Şu an Avrupa'da sağ ideoloji yükselişte gibi görünmektedir. Muhafazakar partiler ardı ardına iktidara gelmekte ve bunun sonucunda da Avrupa'da görünürde bir değişim yaşanmaktadır. Bunun çeşitli nedenleri vardır. Avrupa'ya yönelik Afrika ve Ortadoğu'dan göç, İngiliz derin devletinin planlarına hiç uymamaktadır. Avrupa'daki göçü engellemek, o bölgede yerleşmiş olan yabancıları ve özellikle de Müslümanları yıldırmak ve yabancılaştırmak için yeni bir politikaya ihtiyaç duyulmuştur. Aşırı sağcı ve hatta ırkçı partilerin ön plana çıkarılmasıyla söz konusu gruplara karşı bir sindirme politikası başlatılmıştır. Komünist, sosyalist ve solcu kesimler, sözde en vicdanlı davrananlar olarak ortaya çıkmakta ve bu politikaya karşıt görüntü vermektedirler. Oysa ırkçı, hatta faşist uygulamaların çıkış noktası da yine İngiliz derin devletidir.

Unutulmamalıdır ki, İngiliz derin devletinin dünyada yaygınlaştırdığı ve tekrar hakim etmek istediği komünizmin önemli bir prensibi vardır. Lenin'in kitabına isim olarak verdiği bu taktik, "bir ileri, iki geri" şeklinde nitelendirilir. Bu taktiğe göre komünist ideoloji zaman zaman geri adım atmalı, diyalektik materyalizmin gereği olarak ortaya atılan çatışma ortamı sağlanmalı, ortam kapitalistlerin ve liberallerin baş edemeyeceği kadar karışık hale gelmeli ve komünizm bundan sonraki en büyük adımı atmalıdır. İşte şu an Avrupa'da izlenen yöntem budur. Ortam, muhafazakar görünümlü ırkçılara bırakılmış ve Avrupa pek çok yönden istikrarsızlaştırılmıştır.
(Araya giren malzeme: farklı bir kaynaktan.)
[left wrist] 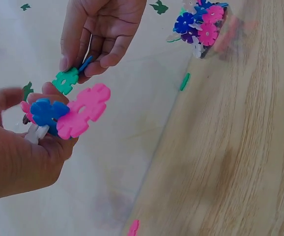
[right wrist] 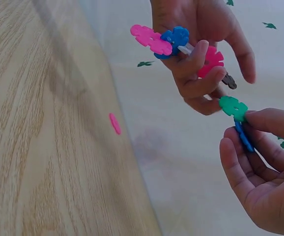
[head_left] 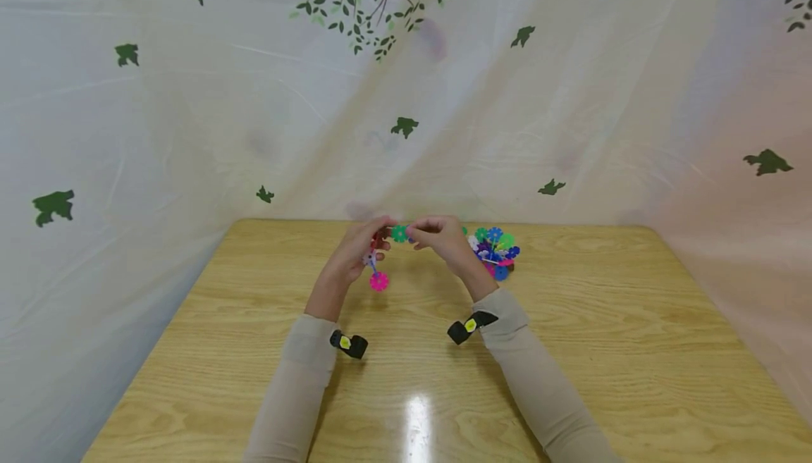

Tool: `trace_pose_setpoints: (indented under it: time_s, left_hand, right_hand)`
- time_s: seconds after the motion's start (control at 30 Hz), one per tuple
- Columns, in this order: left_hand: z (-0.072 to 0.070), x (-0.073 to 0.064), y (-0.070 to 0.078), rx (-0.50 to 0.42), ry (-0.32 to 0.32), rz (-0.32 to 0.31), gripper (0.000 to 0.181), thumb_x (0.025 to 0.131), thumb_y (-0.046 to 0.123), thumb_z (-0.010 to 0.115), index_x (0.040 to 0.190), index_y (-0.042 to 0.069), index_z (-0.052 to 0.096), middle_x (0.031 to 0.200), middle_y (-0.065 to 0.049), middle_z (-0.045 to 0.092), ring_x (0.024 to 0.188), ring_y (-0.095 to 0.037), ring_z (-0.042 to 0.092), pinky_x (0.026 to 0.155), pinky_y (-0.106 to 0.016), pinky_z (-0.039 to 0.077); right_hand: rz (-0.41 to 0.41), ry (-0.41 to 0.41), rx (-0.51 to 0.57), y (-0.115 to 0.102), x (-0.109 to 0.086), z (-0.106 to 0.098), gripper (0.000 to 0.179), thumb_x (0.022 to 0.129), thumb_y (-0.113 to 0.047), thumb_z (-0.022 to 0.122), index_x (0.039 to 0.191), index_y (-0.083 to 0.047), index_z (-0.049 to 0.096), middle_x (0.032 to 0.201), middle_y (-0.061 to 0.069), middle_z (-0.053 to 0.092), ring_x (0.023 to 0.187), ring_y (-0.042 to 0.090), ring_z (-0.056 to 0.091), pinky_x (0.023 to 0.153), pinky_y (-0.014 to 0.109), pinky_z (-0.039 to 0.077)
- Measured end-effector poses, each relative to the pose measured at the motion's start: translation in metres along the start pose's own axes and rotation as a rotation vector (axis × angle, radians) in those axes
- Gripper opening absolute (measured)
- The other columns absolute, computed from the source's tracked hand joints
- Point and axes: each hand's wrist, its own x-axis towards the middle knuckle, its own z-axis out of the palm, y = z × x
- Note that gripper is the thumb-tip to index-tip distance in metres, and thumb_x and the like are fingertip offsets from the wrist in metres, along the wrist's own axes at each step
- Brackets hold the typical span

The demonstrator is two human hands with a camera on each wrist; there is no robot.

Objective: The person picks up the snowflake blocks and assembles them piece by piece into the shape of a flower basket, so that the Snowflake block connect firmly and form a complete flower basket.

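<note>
A short chain of notched plastic flower discs is in my left hand (head_left: 355,250), its fingers curled round the middle. In the right wrist view the chain runs from a pink disc (right wrist: 149,39) through blue (right wrist: 176,37) and white pieces to another pink disc (right wrist: 212,62) and a dark one (right wrist: 230,81). My right hand (head_left: 449,241) pinches a green disc (right wrist: 233,107) and a blue disc (right wrist: 243,136) joined edge to edge. The green disc is right by the left fingertips, close to the chain's dark end.
A heap of mixed flower discs (head_left: 497,255) lies on the wooden table (head_left: 406,350), right of the right hand, near the far edge. Single discs lie on the table, a pink one (right wrist: 114,123) and a green one (left wrist: 184,81). A printed cloth (head_left: 317,132) hangs behind.
</note>
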Motion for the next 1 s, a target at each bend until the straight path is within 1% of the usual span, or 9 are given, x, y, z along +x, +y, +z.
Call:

Çoğulcu demokrasisi ile övünen Avrupa'nın pek çok yerinde şu anda Müslümanlara ve yabancılara yaşam hakkı tanınmamaktadır. Yine İngiliz derin devletinin organize ettiği pek çok radikal saldırı, Avrupa insanını korkuya boğmuştur. Bu durum, yine aşırı ırkçı kesimi harekete geçirmiş ve nefret söylemleri ayyuka çıkmıştır. Siyasetteki bu olumsuzluklar, kaçınılmaz olarak halklara da yansımıştır. Dolayısıyla şu anda Avrupa halkı mutsuzdur, EURO batmaktadır, Avrupa ticareti kötüye gitmektedir.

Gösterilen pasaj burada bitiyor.